After months of speculation, the word it finally out: Last week Vail released its operating plan for the coming season, and it’s a lot to take in. Rather than repeat the whole thing, you can go here to see for yourself. It’s a pretty lengthy document, but in a nutshell, there are a few things that are being put be in place:
• Masks will be mandatory everywhere at all Vail Resorts. This includes chairlifts and gondolas, inside all buildings, and during all lessons. No one will be permitted on the mountain without a face covering.
• Reservations will be required and tickets will only be sold online or through Vail Resorts call centers. Walk up sales at ticket windows are a thing of the past.
• Physical distancing measures will be in place. This covers lifts, restaurants, and public areas. Essentially, everywhere throughout a Vail Resort.
Vail has 34 resorts in North America, so what it does affects a heck of a lot of skiers. Sure, not everyone is going to like dealing with all this. After all, it’s not exactly convenient to wear a mask or call ahead for reservations. Me, I’m okay. We have to do whatever we can to slow the spread of the virus. And given everything that’s happened, we’re lucky we even get to ski this year.
According to Bob Katz, Vail CEO, the policies are needed to keep guests safe. “Since the beginning of this crisis, we have made a commitment to all of our stakeholders that we will operate in a way that puts safety first and uses the insights we have gleaned from operating so many resorts around the world,” he said in a letter to pass holders. “This often means choosing to go above and beyond what is required in order to do our very best to provide you peace of mind.”
So what does all of this mean for you?
The good news is we get to ski. I said this before, and it’s true. It never was a given that the resorts would open, and to be frank, it still isn’t. If the pandemic worsens, states could go ahead and mandate resort closures, as they did back in March. As of right now, however, the ski season is still on. So continue socially distancing, wearing your mask, and doing whatever you can to limit the spread of the virus. It could make the difference between having a skis season and not having a ski season at all.
Having a pass has its perks. Epic pass holders have a definite leg up on non-pass holders. For example, only pass holders will be able to ski early season, before December 8. After that, pass holders will still have priority. Here’s a summary of what’s available to you if you have a pass, from the Epic website.
Spontaneous ski trips may be a thing of the past. Skiing is going a lot more deliberate this year. You’re going to have to decide in advance where and when you’re going to ski and make reservations beforehand. For those of us who are more last minute — who like to roll out of bed and decide if it’s a grab-your-skis-and-go day — forget it. Yes, you can still buy a same day lift ticket (online only, of course), but these are subject to availability. I know, it’s less than ideal. But it’s not going to be that way forever. We can handle it for a year.
You’ll probably be outside a lot more. Buildings will be monitored closely for capacity. Don’t worry — you’ll still be able to get in to go to the bathroom. But you might have to put your boots on outside (booting up in the lodge is a lot more common in the east), if too many people are inside. Expect to do a lot of your socializing outdoors, too.

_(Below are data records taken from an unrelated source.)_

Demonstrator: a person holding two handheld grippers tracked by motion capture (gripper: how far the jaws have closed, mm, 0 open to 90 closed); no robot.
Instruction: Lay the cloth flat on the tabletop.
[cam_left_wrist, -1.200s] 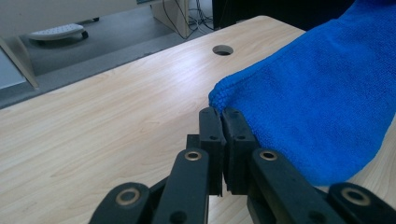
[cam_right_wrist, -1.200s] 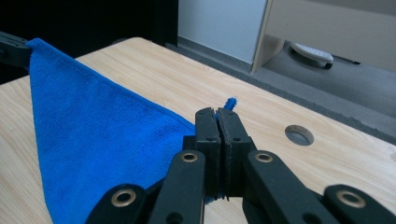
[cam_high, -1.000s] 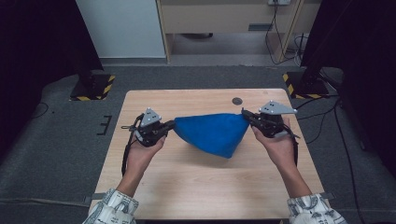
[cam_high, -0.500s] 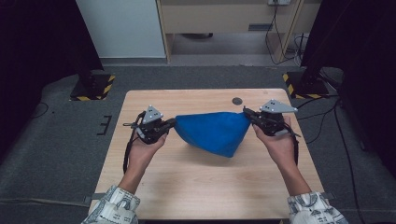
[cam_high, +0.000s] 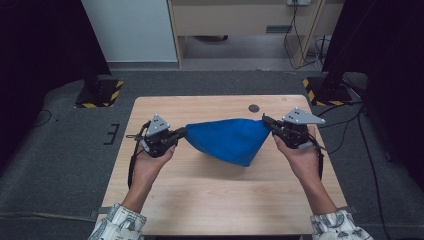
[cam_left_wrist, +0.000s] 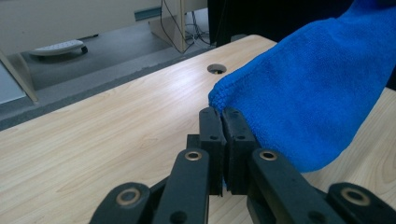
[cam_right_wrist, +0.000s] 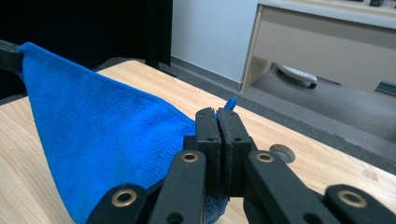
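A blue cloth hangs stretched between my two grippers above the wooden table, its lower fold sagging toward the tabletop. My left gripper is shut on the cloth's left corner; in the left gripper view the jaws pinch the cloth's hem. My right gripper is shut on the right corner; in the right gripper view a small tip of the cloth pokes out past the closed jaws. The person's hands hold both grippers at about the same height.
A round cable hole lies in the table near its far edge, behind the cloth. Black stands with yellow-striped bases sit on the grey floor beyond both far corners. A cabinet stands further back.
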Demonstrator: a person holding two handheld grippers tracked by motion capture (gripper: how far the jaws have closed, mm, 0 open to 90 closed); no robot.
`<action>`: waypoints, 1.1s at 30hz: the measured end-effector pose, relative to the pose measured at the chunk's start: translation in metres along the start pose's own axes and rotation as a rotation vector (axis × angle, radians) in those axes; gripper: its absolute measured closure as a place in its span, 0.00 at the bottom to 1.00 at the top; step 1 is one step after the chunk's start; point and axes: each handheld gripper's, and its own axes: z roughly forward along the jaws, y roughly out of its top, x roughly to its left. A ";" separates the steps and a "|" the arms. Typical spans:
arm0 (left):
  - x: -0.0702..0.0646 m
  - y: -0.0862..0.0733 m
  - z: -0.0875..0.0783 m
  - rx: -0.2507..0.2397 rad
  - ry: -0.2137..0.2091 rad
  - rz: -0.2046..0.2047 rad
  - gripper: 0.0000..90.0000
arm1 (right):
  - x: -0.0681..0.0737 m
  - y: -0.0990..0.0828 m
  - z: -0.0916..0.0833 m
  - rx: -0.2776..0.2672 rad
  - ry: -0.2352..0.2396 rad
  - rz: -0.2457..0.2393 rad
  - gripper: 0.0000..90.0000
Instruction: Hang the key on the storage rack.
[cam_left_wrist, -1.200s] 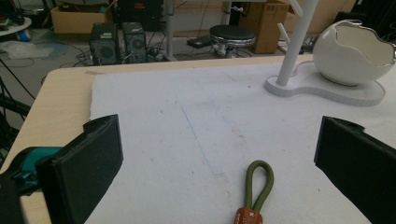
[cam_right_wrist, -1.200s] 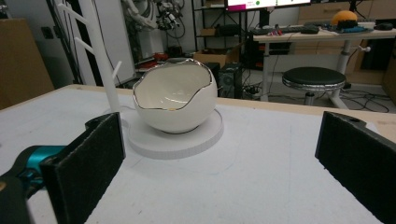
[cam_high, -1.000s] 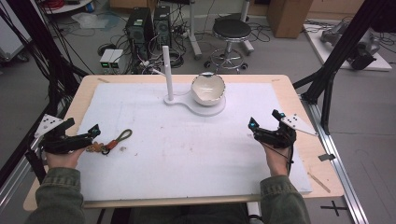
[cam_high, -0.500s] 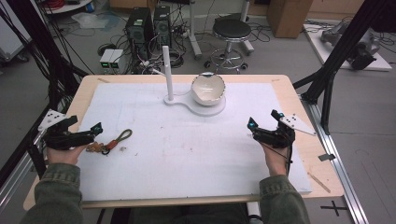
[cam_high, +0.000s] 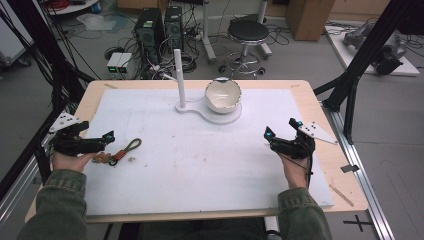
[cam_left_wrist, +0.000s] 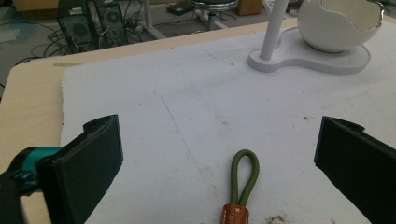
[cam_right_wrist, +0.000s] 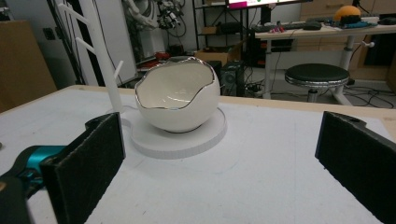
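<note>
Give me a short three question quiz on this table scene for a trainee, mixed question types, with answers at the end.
1. True or false: the left tongs are shut on the olive green cord loop with the brown leather tab.
2. The white eggshell-shaped ceramic bowl sits on: A) the bare wood, B) the white flat stand base, C) the black round stool.
3. What rises from that base beside the bowl?

Key: 1 false, they are open. 2 B. 3 the white upright post.
</note>
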 end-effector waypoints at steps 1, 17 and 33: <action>0.000 0.001 0.001 0.004 -0.002 0.005 0.02 | 0.000 0.000 0.000 0.003 -0.006 0.000 0.01; -0.002 0.017 0.017 0.119 -0.036 0.054 0.02 | 0.000 0.001 -0.003 -0.007 -0.019 -0.004 0.01; -0.003 0.022 0.033 0.243 -0.069 0.105 0.02 | 0.000 0.001 -0.004 -0.010 -0.017 -0.004 0.01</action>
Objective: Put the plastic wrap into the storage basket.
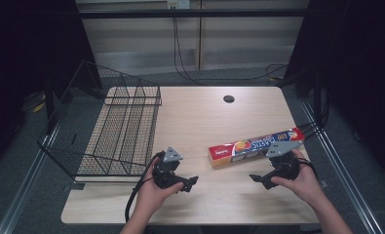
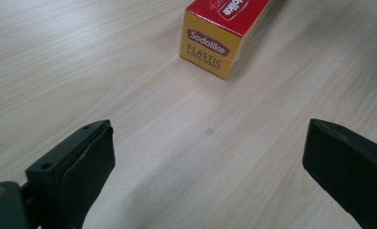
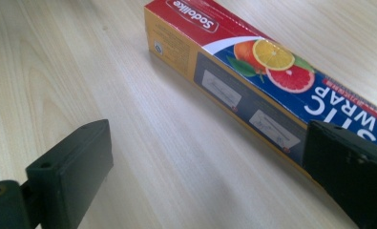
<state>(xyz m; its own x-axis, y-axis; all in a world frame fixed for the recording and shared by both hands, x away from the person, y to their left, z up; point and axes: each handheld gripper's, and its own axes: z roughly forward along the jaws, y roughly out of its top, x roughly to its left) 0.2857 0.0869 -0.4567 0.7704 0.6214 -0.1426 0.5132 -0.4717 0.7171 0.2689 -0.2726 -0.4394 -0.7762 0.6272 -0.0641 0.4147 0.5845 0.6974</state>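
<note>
Both claws empty and spread wide, left claw point(image 1: 190, 183) lower centre, right claw point(image 1: 257, 178) lower right just short of the long red-and-yellow cardboard plastic-wrap box point(image 1: 256, 146) lying mid-right on the pale wood counter point(image 1: 200, 117); risk: glancing contact skids the light box instead of gripping; black wire basket point(image 1: 119, 129) upper left.

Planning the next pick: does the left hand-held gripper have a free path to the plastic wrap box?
Probably yes. The left hand-held gripper is open and bare tabletop lies between it and the box's near end.
</note>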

Apres might be passe. Full-service bars will not be in operation, but packaged beer and wine will be sold on site. So if you enjoy ending your day relaxing at an on-mountain bar, that’s not going to happen. Eating at on-mountain restaurants will be more limited, too. Full-service, sit-down restaurants will operate with reduced seating, according to existing state guidelines.
Things could get a bit crowded. If you live in the east and don’t want to fly, your ski trip choices just got a lot more limited. It seems likely that most people may be taking ski vacations within driving distance — which could amount to more people at your favorite hill. Combine that with the flexibility that comes with remote working and learning, and you could see more people on the hill during the week.

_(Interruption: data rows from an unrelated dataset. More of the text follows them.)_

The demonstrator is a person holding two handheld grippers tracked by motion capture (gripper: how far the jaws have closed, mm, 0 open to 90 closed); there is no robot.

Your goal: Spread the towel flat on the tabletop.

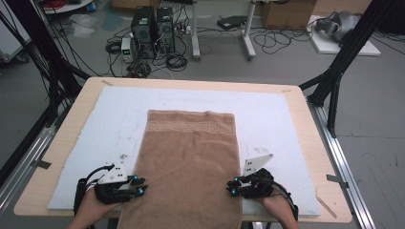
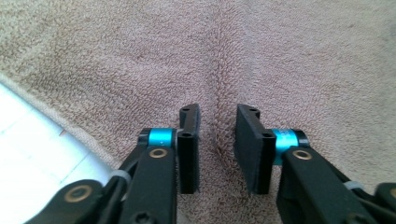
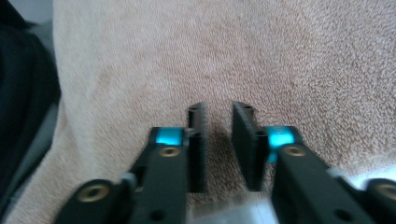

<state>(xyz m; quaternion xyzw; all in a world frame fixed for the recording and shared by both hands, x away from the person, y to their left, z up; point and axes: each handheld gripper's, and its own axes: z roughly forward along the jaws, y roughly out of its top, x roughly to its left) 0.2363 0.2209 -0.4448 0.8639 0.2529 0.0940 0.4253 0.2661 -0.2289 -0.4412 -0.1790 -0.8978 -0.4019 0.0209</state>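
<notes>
A brown towel (image 1: 188, 157) lies lengthwise on the white mat (image 1: 114, 119), its patterned band at the far end and its near end hanging over the table's front edge. My left gripper (image 1: 140, 185) rests at the towel's left edge near the front, jaws pointing inward. In the left gripper view my left gripper (image 2: 217, 140) stands open a little over the towel (image 2: 280, 60), with a raised crease running between the jaws. My right gripper (image 1: 232, 186) sits at the towel's right edge. In the right gripper view my right gripper (image 3: 219, 140) is slightly open over the towel (image 3: 280, 60).
The wooden table (image 1: 305, 119) carries the white mat. Black frame posts (image 1: 334, 71) stand at the table's left and right sides. Computer towers (image 1: 153, 28), cables and boxes lie on the floor beyond the far edge.
</notes>
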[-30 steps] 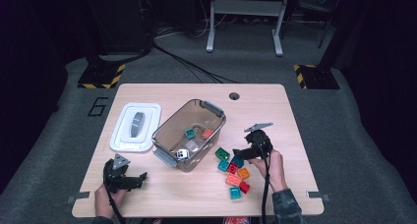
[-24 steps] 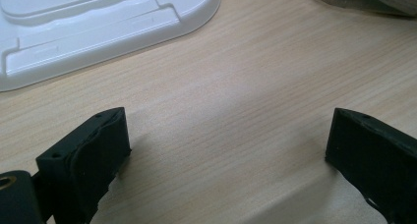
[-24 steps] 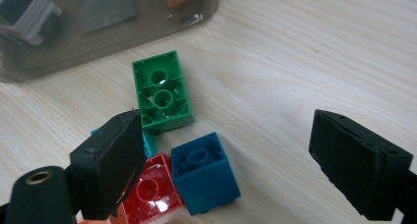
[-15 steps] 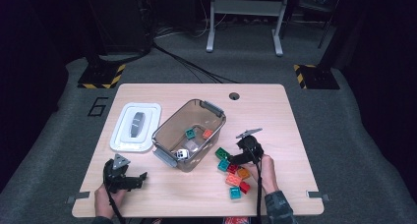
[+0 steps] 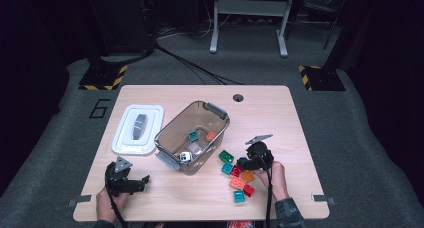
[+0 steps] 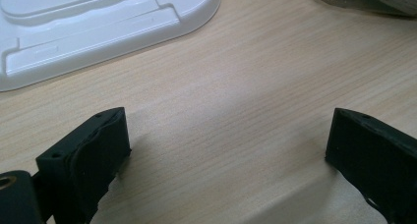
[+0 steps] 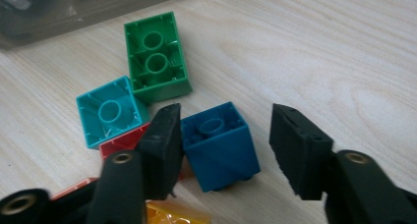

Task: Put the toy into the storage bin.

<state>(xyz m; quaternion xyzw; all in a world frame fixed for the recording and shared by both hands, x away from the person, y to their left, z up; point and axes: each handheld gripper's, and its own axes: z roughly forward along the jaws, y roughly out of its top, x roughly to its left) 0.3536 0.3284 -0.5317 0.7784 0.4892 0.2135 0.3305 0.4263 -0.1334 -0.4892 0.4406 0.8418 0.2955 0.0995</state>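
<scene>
A "6" (image 5: 100,108) marks the floor at nine o'clock. Right tool (image 7: 223,135), lower than before, has been closing around the blue block (image 7: 220,145), not yet clamped; left tool (image 6: 226,150) released.

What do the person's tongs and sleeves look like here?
Both tongs, left and right, are black, each topped by a grey three-cornered plate with a black cable trailing back along the hand. Up close, the jaws are blocky matte-black pads with small holes, on arms with brass-coloured pivot screws. The right sleeve looks dark and patterned.
</scene>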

Policies may vary. Even though Vail owns a lot of resorts, they haven’t completely taken over the ski universe. So if you head to a non-Vail resort, be sure to check their website before you go to learn about the policies they have in place. There could be differences you need to know.
Expect change, both for the good and the bad. As I mentioned before, nothing is set in stone. If the states deem it necessary, the resorts could be forced to close down, like they did in March. Conversely if things go well —and I’m thinking vaccine here — things could open up a lot more. Restrictions could ease up (or stop being necessary). Let’s keep our fingers crossed.